Self-medication results in wastage of resources, increases resistance of pathogens and generally causes serious health hazards such as adverse drug reactions, prolonged suffering and drug dependence. This study was undertaken to determine the reasons for self-medication and the pattern of self-medication among medical students.
This cross-sectional descriptive study was conducted at the K.S. Hegde Medical Academy, Mangalore. The participants were medical students from first to final year. Medical students were selected through convenience sampling. The data was collected using a pre-tested semi-structured questionnaire. The data was analysed using SPSS version 16 and the results expressed as proportions.

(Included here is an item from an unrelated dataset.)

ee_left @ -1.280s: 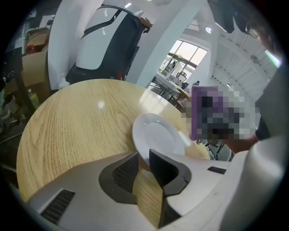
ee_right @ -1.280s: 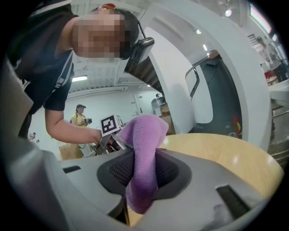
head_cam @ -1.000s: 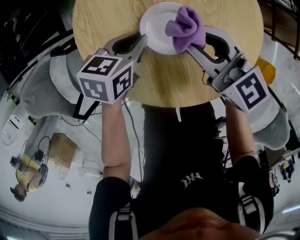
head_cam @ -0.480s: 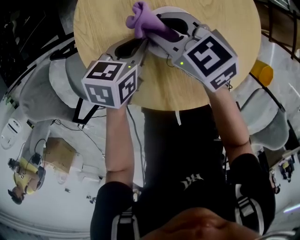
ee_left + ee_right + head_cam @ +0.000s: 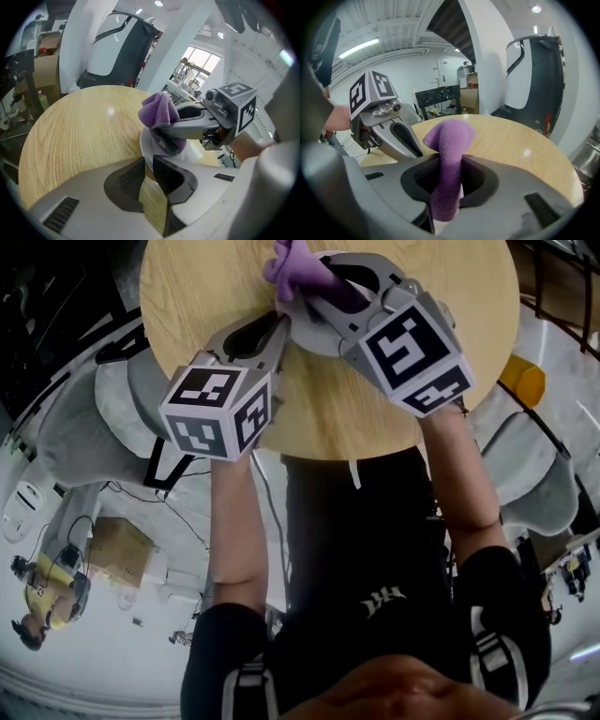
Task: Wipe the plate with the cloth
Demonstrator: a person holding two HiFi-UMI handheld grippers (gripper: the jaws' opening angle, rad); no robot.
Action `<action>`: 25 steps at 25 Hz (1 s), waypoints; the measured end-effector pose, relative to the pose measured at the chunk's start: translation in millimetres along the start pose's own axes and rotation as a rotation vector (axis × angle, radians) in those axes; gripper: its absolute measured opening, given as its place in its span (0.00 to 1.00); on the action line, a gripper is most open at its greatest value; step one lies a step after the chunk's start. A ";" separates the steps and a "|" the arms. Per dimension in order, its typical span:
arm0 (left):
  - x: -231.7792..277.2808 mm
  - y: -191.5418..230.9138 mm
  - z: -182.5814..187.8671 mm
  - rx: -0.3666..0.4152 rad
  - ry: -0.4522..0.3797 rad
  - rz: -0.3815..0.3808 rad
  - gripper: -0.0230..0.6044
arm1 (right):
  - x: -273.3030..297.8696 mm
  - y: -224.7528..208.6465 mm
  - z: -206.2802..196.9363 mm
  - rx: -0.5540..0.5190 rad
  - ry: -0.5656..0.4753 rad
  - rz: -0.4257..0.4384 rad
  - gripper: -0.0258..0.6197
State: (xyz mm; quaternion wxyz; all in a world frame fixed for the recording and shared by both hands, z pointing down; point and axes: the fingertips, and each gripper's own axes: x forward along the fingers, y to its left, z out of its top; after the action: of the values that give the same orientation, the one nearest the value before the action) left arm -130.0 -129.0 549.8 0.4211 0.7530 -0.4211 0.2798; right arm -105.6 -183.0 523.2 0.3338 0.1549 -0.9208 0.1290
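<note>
A white plate point(image 5: 145, 143) lies on the round wooden table point(image 5: 187, 287), mostly hidden under my right gripper in the head view. My left gripper point(image 5: 284, 326) reaches to the plate's near-left rim. Its jaws have just been closing, and in the left gripper view point(image 5: 147, 165) the rim sits between the narrow pads, so it is shut on the plate. My right gripper point(image 5: 302, 282) lies across the plate, shut on a purple cloth point(image 5: 291, 261). In the right gripper view the cloth point(image 5: 451, 136) bunches up out of the jaws point(image 5: 447, 164).
Grey chairs point(image 5: 122, 399) ring the table. A yellow object point(image 5: 522, 381) sits at the right, and a cardboard box point(image 5: 122, 540) on the floor at the left. A dark and white chair back point(image 5: 117, 47) rises beyond the table's far edge.
The right gripper has swung the cloth from the plate's right side over to its far left edge, and its marker cube now covers the plate. The left gripper has stayed at the rim.
</note>
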 end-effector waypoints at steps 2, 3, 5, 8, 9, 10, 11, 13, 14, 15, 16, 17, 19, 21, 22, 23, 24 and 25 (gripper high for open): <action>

A total of 200 students, 121 (60.5%) female and 79 (39.5%) male, were included in the study. Of the medical students surveyed, self-medication was reported among 92%. The respondents who used self-medication found it to be time- saving in providing relief from minor ailments. The most common ailments for which self-medication were used were: the common cold (69%), fever (63%) and headache (60%). The students consulted their textbooks (39%) and seniors or classmates (38%) for the medications. Antipyretics (71%), analgesics (65%), antihistamines (37%) and antibiotics (34%) were the most common self- medicated drugs. Of the respondents, 33% were unaware of the adverse effects of the medication and 5% had experienced adverse reactions. The majority (64%) of students advised medications to others, more often to family and friends.
The prevalence of self-medication among medical students is high, facilitated by the easy availability of drugs and information from textbooks or seniors. A significant number of students are unaware of the adverse effects of the medication that they themselves take and suggest to others. Therefore, potential problems of self-medication should be emphasised to the students.